TO DO: Repeat the lines below exactly as written, please, from the line with "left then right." to the line with "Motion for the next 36", both lines included, and no others.
══════
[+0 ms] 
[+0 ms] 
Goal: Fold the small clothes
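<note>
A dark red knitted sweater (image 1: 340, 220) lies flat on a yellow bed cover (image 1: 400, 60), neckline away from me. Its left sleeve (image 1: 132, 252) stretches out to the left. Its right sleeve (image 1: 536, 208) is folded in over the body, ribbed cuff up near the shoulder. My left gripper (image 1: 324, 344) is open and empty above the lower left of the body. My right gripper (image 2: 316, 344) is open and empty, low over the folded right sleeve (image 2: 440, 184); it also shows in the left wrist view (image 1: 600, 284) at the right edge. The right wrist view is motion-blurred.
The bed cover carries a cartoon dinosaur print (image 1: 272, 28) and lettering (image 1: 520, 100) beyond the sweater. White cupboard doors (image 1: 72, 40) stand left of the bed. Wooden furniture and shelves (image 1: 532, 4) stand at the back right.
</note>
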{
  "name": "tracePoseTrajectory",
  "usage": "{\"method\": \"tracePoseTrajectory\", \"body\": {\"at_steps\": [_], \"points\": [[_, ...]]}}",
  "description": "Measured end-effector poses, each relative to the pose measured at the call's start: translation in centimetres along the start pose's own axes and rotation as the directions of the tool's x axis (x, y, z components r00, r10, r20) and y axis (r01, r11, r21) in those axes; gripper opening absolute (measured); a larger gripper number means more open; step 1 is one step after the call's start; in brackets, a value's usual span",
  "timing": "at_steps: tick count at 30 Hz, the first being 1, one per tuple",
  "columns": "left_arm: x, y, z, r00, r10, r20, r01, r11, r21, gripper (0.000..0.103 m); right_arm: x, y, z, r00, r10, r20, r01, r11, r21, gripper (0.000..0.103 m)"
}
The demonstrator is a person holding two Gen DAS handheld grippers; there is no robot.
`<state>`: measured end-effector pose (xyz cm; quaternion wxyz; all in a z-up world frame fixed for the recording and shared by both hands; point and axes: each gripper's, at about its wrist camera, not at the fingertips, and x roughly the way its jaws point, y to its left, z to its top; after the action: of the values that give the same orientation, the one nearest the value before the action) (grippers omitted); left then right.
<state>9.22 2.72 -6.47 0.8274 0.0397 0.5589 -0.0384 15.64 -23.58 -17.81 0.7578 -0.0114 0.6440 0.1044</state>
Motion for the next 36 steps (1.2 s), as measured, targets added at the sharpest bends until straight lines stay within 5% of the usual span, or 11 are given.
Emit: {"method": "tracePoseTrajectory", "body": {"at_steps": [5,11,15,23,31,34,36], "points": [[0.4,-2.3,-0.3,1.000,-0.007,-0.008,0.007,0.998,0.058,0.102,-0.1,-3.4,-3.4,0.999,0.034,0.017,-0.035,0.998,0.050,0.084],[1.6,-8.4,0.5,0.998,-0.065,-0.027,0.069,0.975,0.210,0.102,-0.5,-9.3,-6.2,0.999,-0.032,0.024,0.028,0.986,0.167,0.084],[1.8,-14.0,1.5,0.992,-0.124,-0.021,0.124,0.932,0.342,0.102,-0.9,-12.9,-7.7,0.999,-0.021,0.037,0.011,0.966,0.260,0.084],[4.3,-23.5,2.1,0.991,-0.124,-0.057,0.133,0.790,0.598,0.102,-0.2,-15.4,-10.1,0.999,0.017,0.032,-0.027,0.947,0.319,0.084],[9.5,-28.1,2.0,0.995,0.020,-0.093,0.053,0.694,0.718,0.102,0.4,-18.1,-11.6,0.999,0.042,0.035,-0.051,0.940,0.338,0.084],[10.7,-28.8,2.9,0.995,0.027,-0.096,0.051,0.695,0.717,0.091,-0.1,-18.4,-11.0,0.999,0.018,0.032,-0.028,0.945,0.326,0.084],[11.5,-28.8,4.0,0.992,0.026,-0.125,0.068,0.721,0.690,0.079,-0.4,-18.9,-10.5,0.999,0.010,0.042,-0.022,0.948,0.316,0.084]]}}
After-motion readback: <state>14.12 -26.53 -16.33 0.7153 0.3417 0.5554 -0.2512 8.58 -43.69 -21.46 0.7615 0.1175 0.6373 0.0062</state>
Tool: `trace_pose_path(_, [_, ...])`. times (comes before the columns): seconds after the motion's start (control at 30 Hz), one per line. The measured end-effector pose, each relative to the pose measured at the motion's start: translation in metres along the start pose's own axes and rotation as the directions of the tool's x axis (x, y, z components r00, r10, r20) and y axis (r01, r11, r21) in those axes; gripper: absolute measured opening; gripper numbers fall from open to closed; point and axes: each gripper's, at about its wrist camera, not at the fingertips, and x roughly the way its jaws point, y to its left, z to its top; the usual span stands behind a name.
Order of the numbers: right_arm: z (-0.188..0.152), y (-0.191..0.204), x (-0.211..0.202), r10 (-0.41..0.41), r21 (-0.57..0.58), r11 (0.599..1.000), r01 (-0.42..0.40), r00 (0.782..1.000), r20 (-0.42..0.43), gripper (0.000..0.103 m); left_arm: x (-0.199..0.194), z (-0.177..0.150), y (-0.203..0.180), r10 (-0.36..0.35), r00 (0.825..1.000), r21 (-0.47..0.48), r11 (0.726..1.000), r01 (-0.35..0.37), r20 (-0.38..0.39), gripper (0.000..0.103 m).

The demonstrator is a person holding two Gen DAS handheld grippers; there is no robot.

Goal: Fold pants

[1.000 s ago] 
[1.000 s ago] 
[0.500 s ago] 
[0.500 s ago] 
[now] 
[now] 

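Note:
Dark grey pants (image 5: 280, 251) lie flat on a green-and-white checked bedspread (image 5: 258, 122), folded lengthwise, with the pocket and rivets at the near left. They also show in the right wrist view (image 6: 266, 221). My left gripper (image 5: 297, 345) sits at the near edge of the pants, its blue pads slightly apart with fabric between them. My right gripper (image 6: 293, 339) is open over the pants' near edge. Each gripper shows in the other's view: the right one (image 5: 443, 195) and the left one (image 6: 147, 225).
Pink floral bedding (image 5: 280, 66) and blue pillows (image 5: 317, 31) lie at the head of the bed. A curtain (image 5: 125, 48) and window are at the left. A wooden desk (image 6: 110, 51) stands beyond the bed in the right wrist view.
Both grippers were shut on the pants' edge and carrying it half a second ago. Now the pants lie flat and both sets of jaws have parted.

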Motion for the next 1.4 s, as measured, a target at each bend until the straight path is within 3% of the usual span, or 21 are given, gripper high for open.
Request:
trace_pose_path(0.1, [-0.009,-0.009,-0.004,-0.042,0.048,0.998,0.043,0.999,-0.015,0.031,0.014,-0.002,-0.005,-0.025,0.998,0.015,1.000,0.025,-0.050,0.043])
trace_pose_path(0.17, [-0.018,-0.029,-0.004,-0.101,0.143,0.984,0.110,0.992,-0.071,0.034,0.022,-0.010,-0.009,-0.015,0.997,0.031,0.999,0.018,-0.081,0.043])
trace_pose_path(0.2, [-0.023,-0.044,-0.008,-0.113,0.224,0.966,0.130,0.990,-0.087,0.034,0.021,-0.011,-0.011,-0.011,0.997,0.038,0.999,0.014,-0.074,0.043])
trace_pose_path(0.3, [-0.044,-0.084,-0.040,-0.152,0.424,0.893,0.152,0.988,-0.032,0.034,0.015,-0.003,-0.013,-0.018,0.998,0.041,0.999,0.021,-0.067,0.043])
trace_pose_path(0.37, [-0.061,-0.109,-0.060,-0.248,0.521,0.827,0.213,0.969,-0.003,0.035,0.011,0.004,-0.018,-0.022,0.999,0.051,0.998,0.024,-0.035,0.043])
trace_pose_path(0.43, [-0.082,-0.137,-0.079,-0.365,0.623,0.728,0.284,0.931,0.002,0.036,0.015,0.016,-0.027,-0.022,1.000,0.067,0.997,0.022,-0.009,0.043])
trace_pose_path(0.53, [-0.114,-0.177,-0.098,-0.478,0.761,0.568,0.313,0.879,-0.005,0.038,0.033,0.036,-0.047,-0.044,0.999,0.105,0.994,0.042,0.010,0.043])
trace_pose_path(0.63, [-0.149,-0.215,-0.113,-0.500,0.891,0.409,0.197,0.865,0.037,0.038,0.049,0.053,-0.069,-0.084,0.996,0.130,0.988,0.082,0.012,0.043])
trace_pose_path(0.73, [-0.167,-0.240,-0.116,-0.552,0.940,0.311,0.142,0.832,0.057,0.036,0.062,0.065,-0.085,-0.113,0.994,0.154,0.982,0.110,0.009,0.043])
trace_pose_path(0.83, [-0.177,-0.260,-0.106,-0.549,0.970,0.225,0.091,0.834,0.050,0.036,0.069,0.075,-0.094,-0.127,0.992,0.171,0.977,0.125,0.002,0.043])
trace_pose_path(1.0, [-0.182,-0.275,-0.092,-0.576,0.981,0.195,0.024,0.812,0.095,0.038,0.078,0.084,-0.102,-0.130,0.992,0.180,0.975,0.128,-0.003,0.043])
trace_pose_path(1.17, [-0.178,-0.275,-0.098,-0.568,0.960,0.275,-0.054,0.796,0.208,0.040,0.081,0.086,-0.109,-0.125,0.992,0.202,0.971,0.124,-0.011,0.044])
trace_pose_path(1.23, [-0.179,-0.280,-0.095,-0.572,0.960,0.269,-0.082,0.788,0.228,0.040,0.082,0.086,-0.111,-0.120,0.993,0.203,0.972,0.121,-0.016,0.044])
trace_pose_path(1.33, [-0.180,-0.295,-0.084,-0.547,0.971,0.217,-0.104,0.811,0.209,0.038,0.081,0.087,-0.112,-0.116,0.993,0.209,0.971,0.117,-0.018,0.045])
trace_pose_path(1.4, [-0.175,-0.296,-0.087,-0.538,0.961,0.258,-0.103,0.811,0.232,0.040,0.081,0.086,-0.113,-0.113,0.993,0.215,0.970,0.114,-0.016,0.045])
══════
TASK ANSWER:
`<state>`: measured end-effector pose (xyz cm; quaternion wxyz; all in a z-up world frame fixed for the recording and shared by both hands; point and axes: each gripper's, at about its wrist camera, not at the fingertips, and x roughly the way its jaws point, y to its left, z to its top; after the action: of the values that give the same orientation, the one nearest the value before the action) (grippers omitted); left then right.
<state>9.22 2.72 -6.47 0.8274 0.0397 0.5589 -0.0384 15.64 -23.58 -17.81 0.7578 -0.0114 0.6440 0.1044</state>
Motion for the next 36 steps (1.2 s), as measured, targets added at the sharpest bends until straight lines stay within 5% of the usual span, or 11 are given.

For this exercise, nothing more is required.